A cientista política da USP Lorena Barberia, do coletivo Observatório Covid-19 BR, afirma que, a exemplo de São Paulo, em muitos municípios a campanha eleitoral inspirou atraso das autoridades públicas em reconhecer o recrudescimento da Covid-19.
“Em todo o mês de novembro ficamos sem discutir e sem reavaliar o risco da pandemia”, afirma a professora. “A OMS e outros órgãos de saúde recomendam a reavaliação a cada duas semanas, no mínimo, para saber onde tem regiões importantes de surtos”.

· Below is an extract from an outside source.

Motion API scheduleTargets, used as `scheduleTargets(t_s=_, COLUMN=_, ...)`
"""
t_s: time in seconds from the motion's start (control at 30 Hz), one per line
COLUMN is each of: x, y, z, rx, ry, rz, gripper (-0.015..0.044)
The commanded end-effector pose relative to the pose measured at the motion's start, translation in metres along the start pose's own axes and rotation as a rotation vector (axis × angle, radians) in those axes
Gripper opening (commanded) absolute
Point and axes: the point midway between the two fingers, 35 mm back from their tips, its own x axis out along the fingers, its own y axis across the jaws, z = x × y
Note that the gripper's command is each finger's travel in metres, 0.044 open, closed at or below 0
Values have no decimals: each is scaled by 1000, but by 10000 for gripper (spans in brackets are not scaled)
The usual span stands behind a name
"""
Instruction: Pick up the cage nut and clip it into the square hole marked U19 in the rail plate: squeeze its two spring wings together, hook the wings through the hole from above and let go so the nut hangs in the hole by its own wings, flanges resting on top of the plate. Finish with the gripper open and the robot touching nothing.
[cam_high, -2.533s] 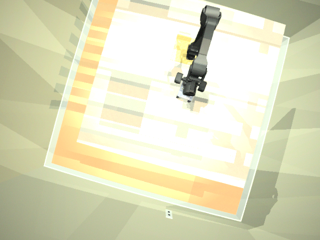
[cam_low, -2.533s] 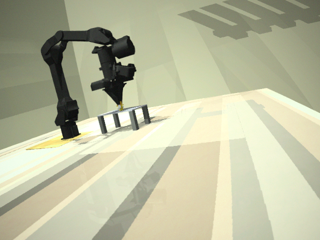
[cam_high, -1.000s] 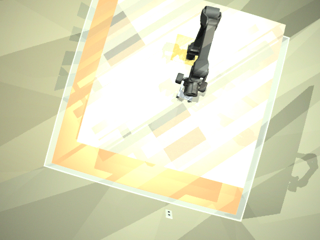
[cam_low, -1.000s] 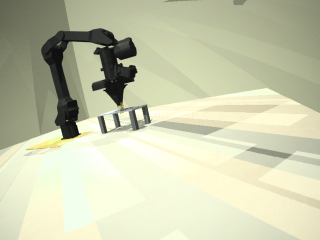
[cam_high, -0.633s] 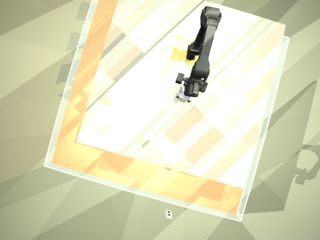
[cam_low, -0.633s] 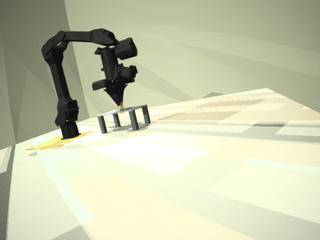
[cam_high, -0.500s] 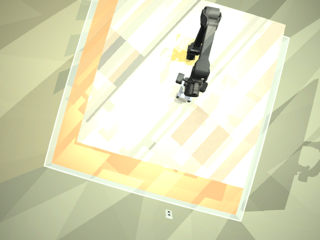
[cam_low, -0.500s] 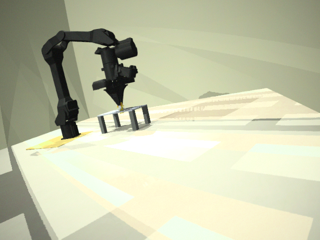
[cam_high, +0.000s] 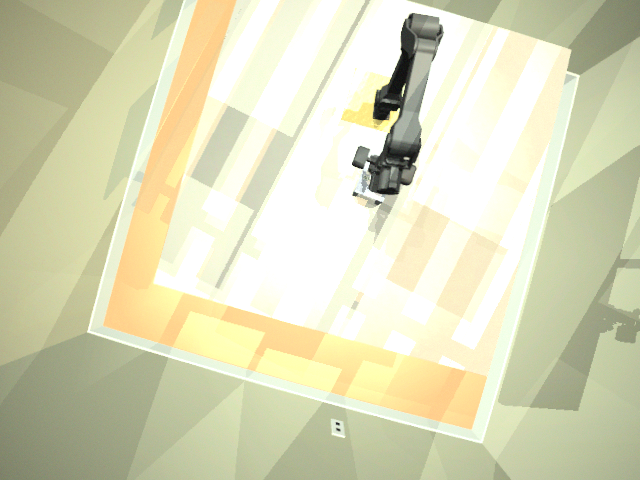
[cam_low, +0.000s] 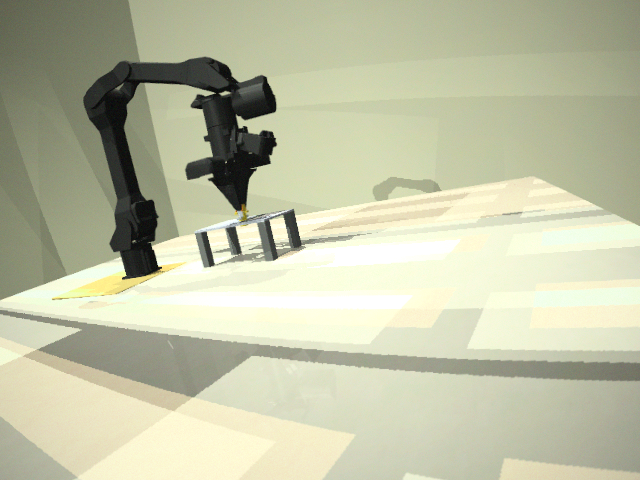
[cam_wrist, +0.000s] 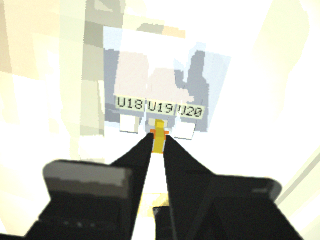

Em entrevista à Globonews, o prefeito reeleito de São Paulo, Bruno Covas, negou que a campanha tenha influenciado a política para contenção da Covid-19.
“O município sempre foi muito mais cauteloso na liberação de atividades. Em nenhum momento nos pautamos por calendário eleitoral. O mais fácil seria a prefeitura não ter participado dessas discussões. Mas sempre se envolveu e sempre vamos atuar de acordo com as orientações da vigilância sanitária”, disse ontem, sem comentar as restrições que o estado já havia anunciado. — Cancelamos os eventos de fim de ano e mantemos que na cidade de São Paulo não há espaço para um discurso alarmista de que teremos um novo lockdown, e nem espaço para dizer que a pandemia já acabou.
Dezembro crucial
Em cidades onde prefeitos não se reelegeram ou a oposição eleita não dialoga com a situação, a falta de entrosamento entre gestões preocupa especialistas.
“É muito perigoso esse vazio de liderança em dezembro levar a gente a chegar em janeiro já com situação explosiva da pandemia”, afirma Barberia, da USP.
Para Medronho, da UFRJ, um dos desafios a serem enfrentados pelos gestores é convencer a sociedade a dar um passo atrás nas medidas de reabertura da economia que estão em vigor.
“Acontece que a sociedade está exausta; os profissionais de saúde, esgotados; a economia, quebrada; e desmobilizamos a estrutura criada para atender os doentes sem ter sequer um plano de remobilização. O Brasil é um país sem planos nesta pandemia”, disse.